Materials & Methods:
Using Surveillance, Epidemiology and End Results-Medicare linked data, we identified 1,428 MIRP and 5,452 RRP during 2003-2005. We assessed the relative contribution of pathologic, demographic, surgeon and practice characteristics on utilization of MIRP vs. RRP.
Results:
In multilevel models for men undergoing prostatectomy, surgeon factors accounted for 87.9% of variance in the receipt of MIRP versus RRP. Hospital factors accounted for 77.9% of the variance. In partitioned multilevel models, unmeasured surgeon (78%) and patient (79.3%) factors explained largest amount of variance in the use of MIRP that was attributable to each. Surgeon age explained 15.4% of variance. Surgeons less than 40 vs. over 60 years of age were more likely to use MIRP (OR, 25.9; 95% CI, 3.2-209.8, p=0.002). Surgeon volume comprised only 0.07% of surgeon variance.

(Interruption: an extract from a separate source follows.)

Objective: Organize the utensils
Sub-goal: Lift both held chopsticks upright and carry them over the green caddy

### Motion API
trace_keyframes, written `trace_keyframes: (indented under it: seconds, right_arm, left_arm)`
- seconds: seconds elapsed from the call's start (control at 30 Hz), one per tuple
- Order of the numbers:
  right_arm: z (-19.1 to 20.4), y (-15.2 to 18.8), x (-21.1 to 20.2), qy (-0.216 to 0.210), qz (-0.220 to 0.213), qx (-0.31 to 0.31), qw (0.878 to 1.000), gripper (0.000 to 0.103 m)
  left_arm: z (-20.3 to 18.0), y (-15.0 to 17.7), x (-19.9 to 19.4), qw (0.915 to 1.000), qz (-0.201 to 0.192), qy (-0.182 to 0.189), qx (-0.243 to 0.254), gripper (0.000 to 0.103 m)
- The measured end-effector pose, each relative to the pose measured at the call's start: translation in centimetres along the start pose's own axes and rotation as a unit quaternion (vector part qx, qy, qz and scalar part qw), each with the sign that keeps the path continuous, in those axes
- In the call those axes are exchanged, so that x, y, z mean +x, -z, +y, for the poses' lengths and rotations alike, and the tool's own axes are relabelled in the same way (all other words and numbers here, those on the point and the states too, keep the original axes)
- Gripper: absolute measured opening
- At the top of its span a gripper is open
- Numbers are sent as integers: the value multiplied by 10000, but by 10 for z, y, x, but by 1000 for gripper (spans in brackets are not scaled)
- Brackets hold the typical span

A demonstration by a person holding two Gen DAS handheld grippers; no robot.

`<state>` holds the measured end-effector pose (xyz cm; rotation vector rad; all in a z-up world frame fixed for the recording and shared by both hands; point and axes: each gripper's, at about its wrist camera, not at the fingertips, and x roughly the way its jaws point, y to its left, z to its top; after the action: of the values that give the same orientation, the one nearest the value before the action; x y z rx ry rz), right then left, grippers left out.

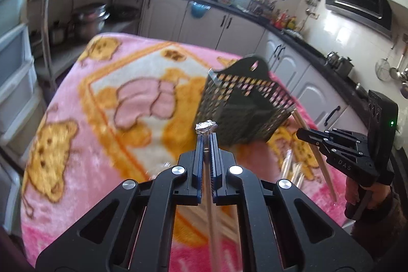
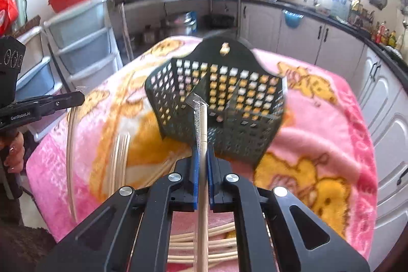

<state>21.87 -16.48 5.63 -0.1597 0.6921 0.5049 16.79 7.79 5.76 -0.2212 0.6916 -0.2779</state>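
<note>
— So, what do we grip on our left?
— Our left gripper (image 1: 206, 142) pinches a thin chopstick (image 1: 211, 208).
— And right?
— Our right gripper (image 2: 203, 154) clamps a wooden chopstick (image 2: 203, 195), pointing at the black basket (image 2: 224, 103) on the pink blanket (image 2: 331, 124).

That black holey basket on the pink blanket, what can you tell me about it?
The basket is dark plastic with a grid of square holes in its walls, a raised back tab with a hanging hole, and an inner divider. It sits tilted on the pink blanket, open mouth toward both cameras. Neither gripper touches it.
</note>
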Motion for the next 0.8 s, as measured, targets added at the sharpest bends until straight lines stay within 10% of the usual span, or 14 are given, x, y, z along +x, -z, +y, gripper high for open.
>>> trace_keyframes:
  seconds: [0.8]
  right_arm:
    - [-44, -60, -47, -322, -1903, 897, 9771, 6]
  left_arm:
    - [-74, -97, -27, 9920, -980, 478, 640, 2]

Hospital bed size accounted for 10.9%. Demographics were the largest patient contributors to variance in MIRP use (6.1%) while tumor characteristics contributed very little.
Conclusions:

While increased utilization of MIRP is primarily driven by surgeon and hospital factors rather than patient demographic or tumor characteristics, young surgeon age was a major contributor while surgeon volume contributed very little to use of MIRP, which is worrisome given that higher surgeon volume and experience are associated with better radical prostatectomy outcomes and lower costs.